PSRGS:Progressive Spectral Residual of 3D Gaussian for High-Frequency Recovery
BoCheng Li, WenJuan Zhang, Bing Zhang, YiLing Yao, YaNing Wang
TL;DR
PSRGS addresses the over-reconstruction artifacts of 3D Gaussian Splatting on large-scale remote sensing data by decoupling the scene into low-frequency geometry and high-frequency texture using a spectral residual saliency map $H(x,y;\mathbf{S})$, learned with an MLP. It applies a depth-aware geometry constraint and a gradient-guided high-frequency texture recovery, complemented by a multi-view perceptual loss from a pre-trained network to sharpen texture while preserving geometry, with a rasterization model $C = \sum_i T_i \sigma_i c_i$. The approach yields improved high-frequency detail and geometric fidelity, demonstrated on mip-NeRF 360 and Lund datasets, and outperforms prior 3D GS variants in large scenes.
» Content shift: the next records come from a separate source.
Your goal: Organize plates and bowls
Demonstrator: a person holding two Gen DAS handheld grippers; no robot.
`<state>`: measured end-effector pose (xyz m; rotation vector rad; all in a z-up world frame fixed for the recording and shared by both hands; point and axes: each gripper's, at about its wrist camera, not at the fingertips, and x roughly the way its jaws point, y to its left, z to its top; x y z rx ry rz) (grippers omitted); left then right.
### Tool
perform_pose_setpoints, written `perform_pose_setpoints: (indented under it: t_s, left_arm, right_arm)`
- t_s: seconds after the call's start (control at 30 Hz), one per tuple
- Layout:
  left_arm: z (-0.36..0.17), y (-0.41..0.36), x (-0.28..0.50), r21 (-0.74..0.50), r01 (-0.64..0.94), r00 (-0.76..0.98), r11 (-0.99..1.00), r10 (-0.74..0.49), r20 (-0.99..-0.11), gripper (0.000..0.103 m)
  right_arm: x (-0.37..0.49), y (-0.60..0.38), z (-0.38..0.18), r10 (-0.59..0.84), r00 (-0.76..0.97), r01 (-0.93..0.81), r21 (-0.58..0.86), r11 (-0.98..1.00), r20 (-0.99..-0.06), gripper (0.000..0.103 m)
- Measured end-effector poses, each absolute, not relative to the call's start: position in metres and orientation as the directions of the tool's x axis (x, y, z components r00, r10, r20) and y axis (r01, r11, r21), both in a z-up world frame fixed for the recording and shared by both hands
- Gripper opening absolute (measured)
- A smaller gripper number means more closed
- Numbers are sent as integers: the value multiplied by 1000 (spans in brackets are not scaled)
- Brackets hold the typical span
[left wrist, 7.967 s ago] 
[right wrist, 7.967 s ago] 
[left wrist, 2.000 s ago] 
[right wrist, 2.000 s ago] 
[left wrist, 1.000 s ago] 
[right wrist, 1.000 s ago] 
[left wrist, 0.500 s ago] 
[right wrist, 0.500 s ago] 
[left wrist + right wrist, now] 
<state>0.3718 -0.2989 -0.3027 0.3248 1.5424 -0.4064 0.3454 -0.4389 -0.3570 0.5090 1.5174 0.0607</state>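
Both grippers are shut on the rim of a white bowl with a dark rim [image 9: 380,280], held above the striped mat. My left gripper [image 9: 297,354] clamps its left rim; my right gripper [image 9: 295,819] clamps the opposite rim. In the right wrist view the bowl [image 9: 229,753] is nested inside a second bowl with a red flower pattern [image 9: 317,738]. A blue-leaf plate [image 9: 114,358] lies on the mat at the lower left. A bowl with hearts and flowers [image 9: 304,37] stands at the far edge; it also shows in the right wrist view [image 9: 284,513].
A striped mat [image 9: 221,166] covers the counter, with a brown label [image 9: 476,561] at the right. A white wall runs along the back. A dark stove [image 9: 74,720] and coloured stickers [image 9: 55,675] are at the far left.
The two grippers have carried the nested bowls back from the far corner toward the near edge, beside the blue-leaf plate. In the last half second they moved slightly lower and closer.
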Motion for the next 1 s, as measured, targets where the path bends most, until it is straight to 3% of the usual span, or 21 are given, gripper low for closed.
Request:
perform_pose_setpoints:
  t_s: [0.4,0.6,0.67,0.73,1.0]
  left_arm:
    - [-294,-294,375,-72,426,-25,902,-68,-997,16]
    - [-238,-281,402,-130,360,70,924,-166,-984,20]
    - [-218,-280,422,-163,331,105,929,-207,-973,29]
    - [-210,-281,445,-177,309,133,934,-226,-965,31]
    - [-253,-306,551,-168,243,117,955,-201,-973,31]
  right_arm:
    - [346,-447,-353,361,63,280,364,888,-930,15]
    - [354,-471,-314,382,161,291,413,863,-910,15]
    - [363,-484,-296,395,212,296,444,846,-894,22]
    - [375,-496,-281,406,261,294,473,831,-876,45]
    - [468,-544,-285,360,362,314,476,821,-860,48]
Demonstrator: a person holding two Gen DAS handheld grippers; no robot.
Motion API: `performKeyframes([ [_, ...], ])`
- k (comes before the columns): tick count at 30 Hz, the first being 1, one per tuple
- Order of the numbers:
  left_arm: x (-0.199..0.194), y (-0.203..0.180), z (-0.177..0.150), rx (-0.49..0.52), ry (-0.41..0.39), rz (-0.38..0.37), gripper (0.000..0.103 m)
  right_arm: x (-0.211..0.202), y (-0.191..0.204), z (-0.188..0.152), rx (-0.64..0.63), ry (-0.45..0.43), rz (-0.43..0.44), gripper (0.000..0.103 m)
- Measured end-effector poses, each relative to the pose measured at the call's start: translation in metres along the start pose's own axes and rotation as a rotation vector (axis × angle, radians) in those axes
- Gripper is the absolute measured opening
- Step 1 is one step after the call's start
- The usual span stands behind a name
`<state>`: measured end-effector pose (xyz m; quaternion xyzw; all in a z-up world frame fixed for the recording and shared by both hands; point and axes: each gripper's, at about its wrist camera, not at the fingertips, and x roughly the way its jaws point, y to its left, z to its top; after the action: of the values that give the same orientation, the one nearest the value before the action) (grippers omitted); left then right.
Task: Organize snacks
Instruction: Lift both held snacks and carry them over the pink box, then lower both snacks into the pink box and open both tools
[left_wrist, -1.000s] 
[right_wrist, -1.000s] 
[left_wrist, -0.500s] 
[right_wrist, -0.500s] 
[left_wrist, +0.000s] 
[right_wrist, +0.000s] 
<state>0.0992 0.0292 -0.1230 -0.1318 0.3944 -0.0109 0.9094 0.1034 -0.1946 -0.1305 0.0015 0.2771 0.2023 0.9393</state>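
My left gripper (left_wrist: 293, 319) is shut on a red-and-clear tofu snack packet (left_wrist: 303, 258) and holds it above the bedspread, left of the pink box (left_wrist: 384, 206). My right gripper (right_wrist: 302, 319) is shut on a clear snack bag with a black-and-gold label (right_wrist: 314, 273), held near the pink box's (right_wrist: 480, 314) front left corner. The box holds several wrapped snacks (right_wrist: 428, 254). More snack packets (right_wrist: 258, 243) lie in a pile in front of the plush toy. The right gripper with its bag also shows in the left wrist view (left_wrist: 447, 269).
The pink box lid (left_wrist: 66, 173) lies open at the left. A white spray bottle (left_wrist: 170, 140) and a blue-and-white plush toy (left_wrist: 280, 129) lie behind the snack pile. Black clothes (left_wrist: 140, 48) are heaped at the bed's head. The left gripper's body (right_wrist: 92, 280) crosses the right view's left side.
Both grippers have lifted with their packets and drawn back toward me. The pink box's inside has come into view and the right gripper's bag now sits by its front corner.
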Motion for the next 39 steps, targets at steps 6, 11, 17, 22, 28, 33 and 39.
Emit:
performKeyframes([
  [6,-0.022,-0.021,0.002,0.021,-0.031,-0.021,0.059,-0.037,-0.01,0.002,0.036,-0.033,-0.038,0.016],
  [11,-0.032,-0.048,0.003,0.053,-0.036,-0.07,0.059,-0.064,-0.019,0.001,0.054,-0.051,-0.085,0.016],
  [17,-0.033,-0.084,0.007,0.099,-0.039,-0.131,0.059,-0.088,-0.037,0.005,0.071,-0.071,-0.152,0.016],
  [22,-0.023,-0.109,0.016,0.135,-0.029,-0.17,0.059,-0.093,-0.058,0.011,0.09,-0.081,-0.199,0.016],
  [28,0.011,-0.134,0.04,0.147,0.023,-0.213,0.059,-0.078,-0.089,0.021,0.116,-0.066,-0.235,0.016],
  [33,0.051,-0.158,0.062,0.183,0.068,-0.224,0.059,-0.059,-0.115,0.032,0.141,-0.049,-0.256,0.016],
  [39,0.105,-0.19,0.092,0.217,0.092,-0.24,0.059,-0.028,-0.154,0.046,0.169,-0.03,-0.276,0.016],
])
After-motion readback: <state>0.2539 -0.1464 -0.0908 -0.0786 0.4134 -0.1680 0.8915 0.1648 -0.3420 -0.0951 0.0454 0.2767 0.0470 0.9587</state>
The method offers practical gains for large-scale remote sensing and other complex 3D scene applications.
Abstract
3D Gaussian Splatting (3D GS) achieves impressive results in novel view synthesis for small, single-object scenes through Gaussian ellipsoid initialization and adaptive density control. However, when applied to large-scale remote sensing scenes, 3D GS faces challenges: the point clouds generated by Structure-from-Motion (SfM) are often sparse, and the inherent smoothing behavior of 3D GS leads to over-reconstruction in high-frequency regions, where have detailed textures and color variations. This results in the generation of large, opaque Gaussian ellipsoids that cause gradient artifacts. Moreover, the simultaneous optimization of both geometry and texture may lead to densification of Gaussian ellipsoids at incorrect geometric locations, resulting in artifacts in other views. To address these issues, we propose PSRGS, a progressive optimization scheme based on spectral residual maps. Specifically, we create a spectral residual significance map to separate low-frequency and high-frequency regions. In the low-frequency region, we apply depth-aware and depth-smooth losses to initialize the scene geometry with low threshold. For the high-frequency region, we use gradient features with higher threshold to split and clone ellipsoids, refining the scene. The sampling rate is determined by feature responses and gradient loss. Finally, we introduce a pre-trained network that jointly computes perceptual loss from multiple views, ensuring accurate restoration of high-frequency details in both Gaussian ellipsoids geometry and color. We conduct experiments on multiple datasets to assess the effectiveness of our method, which demonstrates competitive rendering quality, especially in recovering texture details in high-frequency regions.